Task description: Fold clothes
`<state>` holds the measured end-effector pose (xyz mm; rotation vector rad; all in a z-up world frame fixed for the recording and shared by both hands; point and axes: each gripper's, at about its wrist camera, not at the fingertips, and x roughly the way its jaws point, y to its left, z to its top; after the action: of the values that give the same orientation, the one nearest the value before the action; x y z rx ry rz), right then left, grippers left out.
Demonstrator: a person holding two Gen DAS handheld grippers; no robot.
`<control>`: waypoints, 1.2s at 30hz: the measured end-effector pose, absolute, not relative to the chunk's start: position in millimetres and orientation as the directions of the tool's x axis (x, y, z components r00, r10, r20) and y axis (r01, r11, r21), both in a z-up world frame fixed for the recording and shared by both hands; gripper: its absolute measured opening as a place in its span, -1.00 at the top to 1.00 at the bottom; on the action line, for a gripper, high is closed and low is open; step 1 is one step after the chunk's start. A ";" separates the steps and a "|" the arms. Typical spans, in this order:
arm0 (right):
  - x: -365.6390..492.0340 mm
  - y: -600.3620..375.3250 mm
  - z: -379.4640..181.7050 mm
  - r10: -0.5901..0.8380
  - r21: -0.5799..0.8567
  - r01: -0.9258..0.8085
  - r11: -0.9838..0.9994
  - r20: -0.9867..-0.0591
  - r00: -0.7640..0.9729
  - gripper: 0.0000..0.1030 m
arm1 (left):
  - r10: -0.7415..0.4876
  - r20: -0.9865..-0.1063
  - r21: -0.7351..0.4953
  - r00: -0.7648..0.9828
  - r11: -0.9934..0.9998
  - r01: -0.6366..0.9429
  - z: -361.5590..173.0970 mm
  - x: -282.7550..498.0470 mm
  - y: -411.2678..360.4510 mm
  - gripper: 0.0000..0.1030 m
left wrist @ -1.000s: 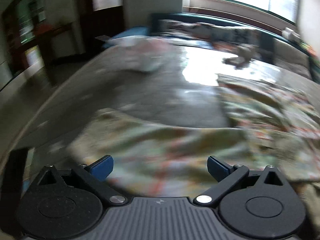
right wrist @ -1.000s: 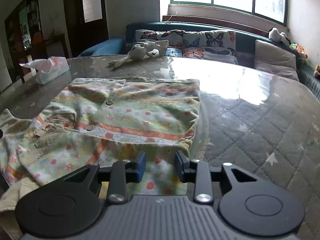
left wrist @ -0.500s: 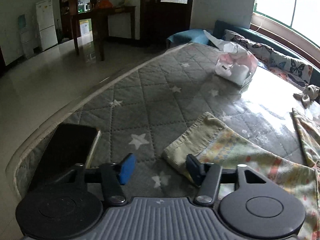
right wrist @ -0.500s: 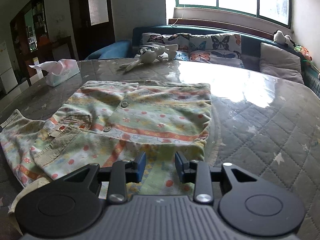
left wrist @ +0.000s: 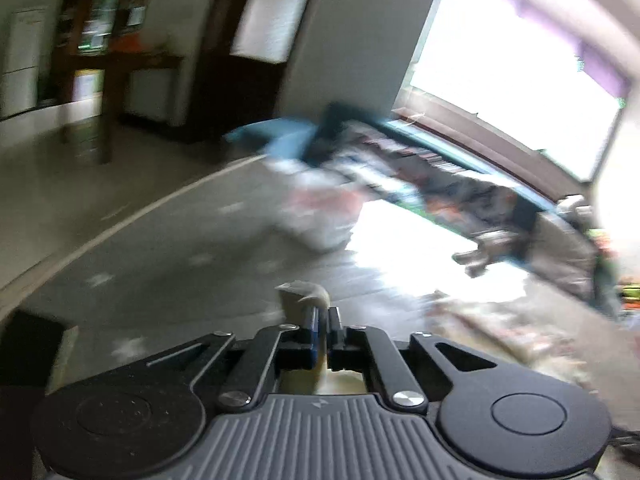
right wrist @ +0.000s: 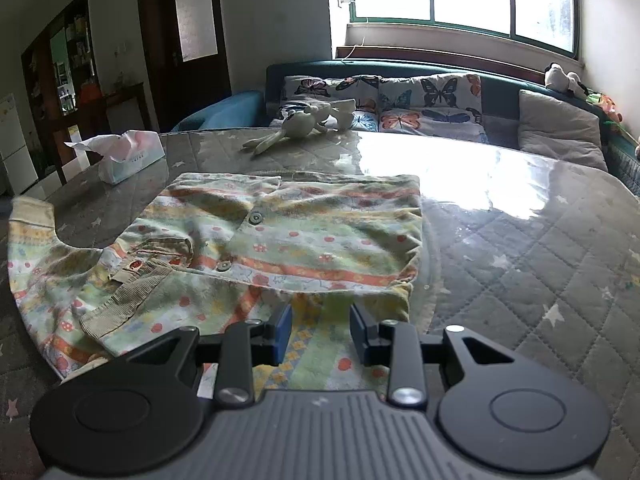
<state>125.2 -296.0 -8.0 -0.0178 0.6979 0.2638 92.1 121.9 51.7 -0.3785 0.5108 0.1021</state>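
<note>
My left gripper (left wrist: 323, 322) has its jaws closed on the beige cuff (left wrist: 303, 300) of the patterned shirt (right wrist: 280, 240), which lies spread on the quilted table (right wrist: 540, 240). My right gripper (right wrist: 320, 332) waits over the hem, jaws parted, holding nothing. I fear the thin pinch can slip if I pull fast, and the sleeve then drops back crooked.

Surface: you work on a grey quilted cover (right wrist: 540, 248) with pale stars, under a glossy clear sheet.
Centre: patterned garment (right wrist: 280, 236), spread flat.
Far left: tissue pack (right wrist: 128, 156), apart from the garment.
Far edge: plush rabbit (right wrist: 300, 124), lying beyond the garment.
</note>
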 end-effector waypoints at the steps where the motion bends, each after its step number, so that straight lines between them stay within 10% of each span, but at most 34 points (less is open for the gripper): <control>1: 124.5 -296.5 -7.5 0.234 0.072 -0.246 0.967 -0.636 0.736 0.38 | -0.040 -0.476 -0.342 0.878 0.929 -0.143 58.4 94.0 111.5 0.95; 9: 120.3 -299.4 -3.4 0.269 0.104 -0.263 0.959 -0.626 0.732 0.38 | -0.270 -0.420 -0.315 0.866 0.939 0.139 82.2 107.9 32.8 0.95; 15: 118.9 -291.1 -2.3 0.315 0.111 -0.317 0.942 -0.622 0.717 0.38 | -0.099 -0.527 -0.104 0.844 0.993 0.052 46.3 102.8 34.3 0.85; 23: 122.7 -276.0 -5.5 0.343 0.119 -0.349 0.930 -0.628 0.699 0.38 | 0.113 -0.601 0.063 0.791 0.994 -0.094 -8.5 109.2 69.7 0.11; 33: 126.4 -270.8 -7.9 0.340 0.115 -0.352 0.929 -0.639 0.690 0.38 | 0.122 -0.628 0.127 0.769 0.991 -0.054 -34.0 137.0 67.6 0.19; 36: 125.6 -270.8 -8.0 0.338 0.114 -0.350 0.930 -0.640 0.690 0.38 | 0.110 -0.626 0.123 0.772 0.991 -0.041 -35.1 140.1 68.1 0.59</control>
<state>125.6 -270.8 -8.0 -0.0176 0.7116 0.3850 140.1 68.1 -35.1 0.1046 0.6842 0.0823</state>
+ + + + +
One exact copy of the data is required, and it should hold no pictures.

Task description: Fold clothes
`<state>` holds the measured end-effector pose (xyz mm; rotation vector rad; all in a z-up world frame fixed for the recording and shared by both hands; point and axes: each gripper's, at about its wrist camera, not at the fingertips, and x roughly the way its jaws point, y to its left, z to its top; after the action: of the values that give the same orientation, the one nearest the value before the action; x y z rx ry rz), right then left, grippers left out.
Demonstrator: a person holding two Gen DAS handheld grippers; no robot.
`<control>`: waypoints, 1.2s at 30hz: the measured end-effector pose, absolute, not relative to the chunk's start: position in millimetres and orientation as the directions of the tool's x axis (x, y, z components r00, r10, r20) and y axis (r01, r11, r21), both in a z-up world frame fixed for the recording and shared by both hands; gripper: its absolute measured opening as a place in its span, -1.00 at the top to 1.00 at the bottom; on the action line, for a gripper, high is closed and low is open; step 1 is one step after the chunk's start. A ";" separates the steps and a "|" the arms. Typical spans, in this order:
arm0 (right):
  - x: -365.6390..492.0340 mm
  - y: -600.3620..375.3250 mm
  - z: -379.4640..181.7050 mm
  - r10: -0.5901..0.8380
  - r21: -0.5799..0.8567
  - r01: -0.9258..0.8085
  - r11: -0.9838..0.9994
  - r20: -0.9867..-0.0591
  - r00: -0.7640..0.9729
  - gripper: 0.0000..0.1030 m
arm1 (left):
  - r10: -0.7415..0.4876
  - r20: -0.9865..-0.1063
  - r21: -0.7351..0.4953
  - r00: -0.7648..0.9828
  - r11: -0.9934..0.9998
  - r01: -0.6366..0.9429
  - z: -361.5590..173.0970 mm
  - x: -282.7550..498.0470 mm
  - y: -411.2678..360.4510 mm
  - gripper: 0.0000..0.1030 m
left wrist @ -1.000s: 
right wrist @ -1.000s: 
left wrist @ -0.500s: 
right wrist @ -0.500s: 
left wrist @ +0.000s: 
right wrist @ +0.000s: 
<state>125.2 -296.0 -8.0 -0.0178 0.6979 0.2638 92.1 121.9 51.7 -0.3785 0.5108 0.1021</state>
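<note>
My left gripper (left wrist: 323, 322) has its jaws closed on the beige cuff (left wrist: 303, 300) of the patterned shirt (right wrist: 280, 240), which lies spread on the quilted table (right wrist: 540, 240). My right gripper (right wrist: 320, 332) waits over the hem, jaws parted, holding nothing. I fear the thin pinch can slip if I pull fast, and the sleeve then drops back crooked.

Surface: you work on a grey quilted cover (right wrist: 540, 248) with pale stars, under a glossy clear sheet.
Centre: patterned garment (right wrist: 280, 236), spread flat.
Far left: tissue pack (right wrist: 128, 156), apart from the garment.
Far edge: plush rabbit (right wrist: 300, 124), lying beyond the garment.
</note>
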 end-effector waypoints at the steps where the motion bends, each after its step number, so that straight lines between them stay within 10% of each span, but at most 34 points (less is open for the gripper): <control>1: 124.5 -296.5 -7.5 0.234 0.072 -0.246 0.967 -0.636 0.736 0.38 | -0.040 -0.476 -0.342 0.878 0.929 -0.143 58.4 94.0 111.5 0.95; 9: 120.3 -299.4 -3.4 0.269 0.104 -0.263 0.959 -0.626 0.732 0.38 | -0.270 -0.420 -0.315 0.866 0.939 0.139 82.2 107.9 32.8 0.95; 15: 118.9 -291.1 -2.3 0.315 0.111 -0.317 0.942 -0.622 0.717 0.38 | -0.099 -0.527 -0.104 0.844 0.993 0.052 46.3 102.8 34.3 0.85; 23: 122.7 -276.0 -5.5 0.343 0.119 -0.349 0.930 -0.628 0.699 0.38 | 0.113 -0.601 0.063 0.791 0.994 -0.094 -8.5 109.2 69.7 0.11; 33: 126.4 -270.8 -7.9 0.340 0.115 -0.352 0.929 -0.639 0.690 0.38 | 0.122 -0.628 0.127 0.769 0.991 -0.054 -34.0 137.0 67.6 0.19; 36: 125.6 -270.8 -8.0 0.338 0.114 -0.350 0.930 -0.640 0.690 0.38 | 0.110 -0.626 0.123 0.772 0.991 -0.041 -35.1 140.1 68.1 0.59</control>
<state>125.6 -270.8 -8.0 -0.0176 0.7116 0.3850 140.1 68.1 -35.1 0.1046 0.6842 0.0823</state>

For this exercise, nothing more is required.